The first approach was to use the included VMTools for gathering the information, since we already used them to start/stop/restart VMs via CLI/SSH:

#!/bin/bash

echo "starting VMS..."
VM_PATH=/Users/Shared/VMs
TOOL_PATH=/Applications/VMTools
$TOOL_PATH/vmrun -T fusion start $VM_PATH/Mac_OS_X_10.9.vmwarevm/Mac_OS_X_10.9.vmx nogui

or

#!/bin/bash

echo "starting VMS..."
VM_PATH=/Users/Shared/VMs
TOOL_PATH=/Applications/VMTools
$TOOL_PATH/vmrun -T fusion stop $VM_PATH/Mac_OS_X_10.9.vmwarevm/Mac_OS_X_10.9.vmx

But it was very hard to receive the interesting Data from the Log Files (statistica data is only really supported in VMWare ESXi). So we choose the direct way, to receive the live data, using ps. So this approach is also applicable for other Applications as well.

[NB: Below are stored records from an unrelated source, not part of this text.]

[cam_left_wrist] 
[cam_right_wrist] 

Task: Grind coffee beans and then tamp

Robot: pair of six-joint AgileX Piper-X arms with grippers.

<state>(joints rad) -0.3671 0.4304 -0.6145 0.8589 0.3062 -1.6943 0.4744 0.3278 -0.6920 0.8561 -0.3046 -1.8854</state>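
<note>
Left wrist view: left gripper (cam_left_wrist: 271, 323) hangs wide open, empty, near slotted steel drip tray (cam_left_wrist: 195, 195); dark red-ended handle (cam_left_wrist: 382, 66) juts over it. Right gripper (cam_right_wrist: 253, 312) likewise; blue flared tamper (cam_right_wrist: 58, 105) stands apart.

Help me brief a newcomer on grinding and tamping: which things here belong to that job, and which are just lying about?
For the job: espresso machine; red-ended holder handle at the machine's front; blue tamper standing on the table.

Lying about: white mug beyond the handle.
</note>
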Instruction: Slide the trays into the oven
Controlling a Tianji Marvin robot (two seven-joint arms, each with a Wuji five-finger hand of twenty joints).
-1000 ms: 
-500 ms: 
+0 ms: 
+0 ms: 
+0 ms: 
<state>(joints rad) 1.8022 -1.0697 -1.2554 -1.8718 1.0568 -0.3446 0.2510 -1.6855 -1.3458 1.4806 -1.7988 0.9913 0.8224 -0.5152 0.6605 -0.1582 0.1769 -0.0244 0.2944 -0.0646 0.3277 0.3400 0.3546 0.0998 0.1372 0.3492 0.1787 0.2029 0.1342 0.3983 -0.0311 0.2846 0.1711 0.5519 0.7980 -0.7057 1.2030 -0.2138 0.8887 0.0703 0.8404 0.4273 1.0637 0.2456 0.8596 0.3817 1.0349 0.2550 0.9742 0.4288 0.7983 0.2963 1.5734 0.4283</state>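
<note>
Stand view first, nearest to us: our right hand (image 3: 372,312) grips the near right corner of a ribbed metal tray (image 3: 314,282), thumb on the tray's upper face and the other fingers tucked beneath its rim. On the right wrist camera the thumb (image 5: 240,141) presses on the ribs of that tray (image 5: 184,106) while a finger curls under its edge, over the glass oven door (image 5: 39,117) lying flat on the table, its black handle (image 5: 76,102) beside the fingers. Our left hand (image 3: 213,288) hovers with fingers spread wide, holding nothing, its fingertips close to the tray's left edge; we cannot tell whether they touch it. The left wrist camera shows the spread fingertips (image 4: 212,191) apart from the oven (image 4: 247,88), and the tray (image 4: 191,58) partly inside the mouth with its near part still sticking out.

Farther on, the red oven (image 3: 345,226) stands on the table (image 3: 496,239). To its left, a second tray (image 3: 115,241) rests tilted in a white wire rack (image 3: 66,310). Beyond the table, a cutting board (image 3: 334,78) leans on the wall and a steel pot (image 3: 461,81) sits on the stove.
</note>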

Our goal was to get at lease three Graphs (% of used CPU, % of used Memory and physically used Memory) sorted by VM Name.

ps -A | grep vmware-vmx

provides us with a list of all running vmware processes. Since we only need specific Data, we add some more filters:

ps -A -c -o pcpu,pmem,rss=,args,comm -r | grep vmware-vmx

29,4 14,0 2341436   J2EE.vmx                                                 vmware-vmx
1,7 12,9 2164200    macos109.vmx                                             vmware-vmx
1,4 17,0 2844044    windows.vmx                                              vmware-vmx
0,7  6,0 1002784    Jenkins.vmx                                              vmware-vmx
0,0  0,0    624     grep vmware-vmx      

where this is the description (man ps) of the used columns:

  • %cpu percentage CPU usage (alias pcpu)
  • %mem percentage memory usage (alias pmem)
  • rss the real memory (resident set) size of the process (in 1024 byte units).

You might see several things: First we have our data and the Name of each VM. Second, we have to get rid of the last line, since that is our grep process. Third, we might need to do some String Operations/Number Calculation to get some valid Data at the end.

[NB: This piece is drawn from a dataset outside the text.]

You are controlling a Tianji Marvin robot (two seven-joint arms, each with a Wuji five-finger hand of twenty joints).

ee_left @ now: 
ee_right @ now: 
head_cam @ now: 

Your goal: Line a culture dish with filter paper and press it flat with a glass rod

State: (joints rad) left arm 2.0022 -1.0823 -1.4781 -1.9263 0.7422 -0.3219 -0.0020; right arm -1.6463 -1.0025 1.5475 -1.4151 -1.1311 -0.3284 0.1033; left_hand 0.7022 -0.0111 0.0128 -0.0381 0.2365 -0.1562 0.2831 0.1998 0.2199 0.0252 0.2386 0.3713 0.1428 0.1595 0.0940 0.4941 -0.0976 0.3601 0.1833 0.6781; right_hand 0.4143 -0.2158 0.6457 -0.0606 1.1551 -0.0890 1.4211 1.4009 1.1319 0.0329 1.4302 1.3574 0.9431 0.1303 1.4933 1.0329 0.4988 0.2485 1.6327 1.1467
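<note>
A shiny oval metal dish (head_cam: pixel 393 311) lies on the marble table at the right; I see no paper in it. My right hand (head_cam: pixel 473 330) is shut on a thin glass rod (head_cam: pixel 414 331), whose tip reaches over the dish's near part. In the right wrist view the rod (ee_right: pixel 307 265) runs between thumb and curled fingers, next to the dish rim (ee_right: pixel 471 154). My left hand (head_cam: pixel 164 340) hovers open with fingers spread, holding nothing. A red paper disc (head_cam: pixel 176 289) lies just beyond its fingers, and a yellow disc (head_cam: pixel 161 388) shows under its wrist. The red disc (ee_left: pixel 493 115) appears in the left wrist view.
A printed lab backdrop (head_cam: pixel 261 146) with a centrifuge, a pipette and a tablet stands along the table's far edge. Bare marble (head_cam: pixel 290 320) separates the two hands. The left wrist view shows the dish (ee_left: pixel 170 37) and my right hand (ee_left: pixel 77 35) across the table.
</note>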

Since Perl is a good choice if you need to do some String Operations, the Plugins is written in Perl :-).

Let’s have a look.
The Config Element is quite compact (e.g. for the physical mem):

my $cmd = "ps -A -c -o pcpu,pmem,rss=,args,comm -r | grep vmware-vmx";
my $output = `$cmd`;
my @lines=split(/\n/,$output);
...
if( $type eq "mem" ) {
    print $base_config;
    print "graph_args --base 1024 -r --lower-limit 0\n";    
    print "graph_title absolute Memory usage per VM\n";
    print "graph_vlabel Memory usage\n";
    print "graph_info The Graph shows the absolute Memory usage per VM\n";  
    foreach my $line(@lines) {
        if( $line  =~ /(?<!grep)$/ ) {  
            my @vm = ();
            my $count = 0;
            my @array=split(/ /,$line); 
            foreach my $entry(@array) {
                if( length($entry) > 2 ){
                    $vm[$count]=$entry;
                    $count++;
                }
            }
            $vm[3] = clean_vmname($vm[3]);  
            if( $vm[3] =~ /(?<!comm)$/) {           
                if( $lcount > 0 ){
                    print "$vm[3]_mem.draw STACK\n";
                } else {
                    print "$vm[3]_mem.draw AREA\n";
                }
                print "$vm[3]_mem.label $vm[3]\n";
                print "$vm[3]_mem.type GAUGE\n";            
                $lcount++;      
            }           
        }
    }                       
}

After the basic Setup (Category, Graph Type, Labels, etc. ) we go through each line of the output from the ps command, filtering the line containing grep.
We use the stacked Graph Method, so the first entry has to be the base Graph, the following ones will just be layer on top of the first. To get clean VM Names, we have a quite simple function clean_vmname:

sub clean_vmname {
    my $vm_name = $_[0];
    $vm_name =~ s/\.vmx//;
    $vm_name =~ s/\./\_/g;
    return $vm_name;
}

The Code, that delivers the Data looks similar. We just piping the values from the ps command to the output:

foreach my $line(@lines) {
    if( $line  =~ /(?<!grep)$/ ) {
        my @vm = ();
        my $count = 0;
        my @array=split(/ /,$line); 
        foreach my $entry(@array) {
            if( length($entry) > 2 ){
                $vm[$count]=$entry;
                $count++;
            }
        }
        $vm[3] = clean_vmname($vm[3]);
        if( $vm[3] =~ /(?<!comm)$/) {   
            if( $type eq "pcpu" ) {
                print "$vm[3]_pcpu.value $vm[0]\n";
            }
            if( $type eq "pmem" ) {
                print "$vm[3]_pmem.value $vm[1]\n";
            }
            if( $type eq "mem" ) {
                my $value =  ($vm[2]*1024);
                print "$vm[3]_mem.value $value\n";
            }
        }
    }
}   

You can find the whole plugin here on GitHub.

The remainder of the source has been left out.